|Place of origin||Dutch Cape Colony (now South Africa)|
|Main ingredients||Pastry crust, milk, flour, sugar, eggs|
Melktert (/ˈmɛlktɛrt/, Afrikaans for milk tart) is a South African dessert originally created by the Dutch settlers in the "Cape" (South Africa) consisting of a sweet pastry crust containing a custard filling made from milk, flour, sugar and eggs.

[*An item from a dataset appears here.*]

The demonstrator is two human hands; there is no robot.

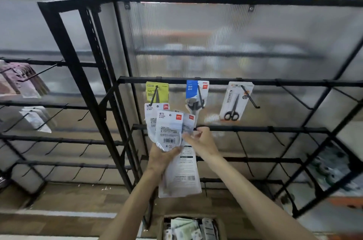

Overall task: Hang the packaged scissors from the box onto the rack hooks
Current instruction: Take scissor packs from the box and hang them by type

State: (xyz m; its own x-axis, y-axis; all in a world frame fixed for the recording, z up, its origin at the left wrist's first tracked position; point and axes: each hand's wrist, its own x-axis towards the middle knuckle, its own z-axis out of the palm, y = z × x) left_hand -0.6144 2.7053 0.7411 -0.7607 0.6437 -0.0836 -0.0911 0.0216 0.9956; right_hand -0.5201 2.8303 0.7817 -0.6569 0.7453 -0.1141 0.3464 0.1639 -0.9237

The ratio of milk to eggs is higher than in a traditional Portuguese custard tart or Chinese egg tart, resulting in a lighter texture and a stronger milk flavour.
The dessert originated among settlers at the Dutch Cape Colony in the 17th century, and is believed to have developed from the Dutch mattentaart, a cheesecake-like dessert which was included in the cookbook Een Notabel Boexcken Van Cokeryen (A Notable Book of Cookery) published by Thomas van der Noot around 1514. Some recipes require that the custard be baked in the crust, while others call for the custard to be prepared in advance, and then placed in the crust before serving. Cinnamon is often sprinkled over its surface, and the milk used for the custard may also be infused with a cinnamon stick before preparation. A staple at church fetes and home industries, and commonplace in South African supermarkets, melktert may be served chilled or at room temperature, or slightly warmed.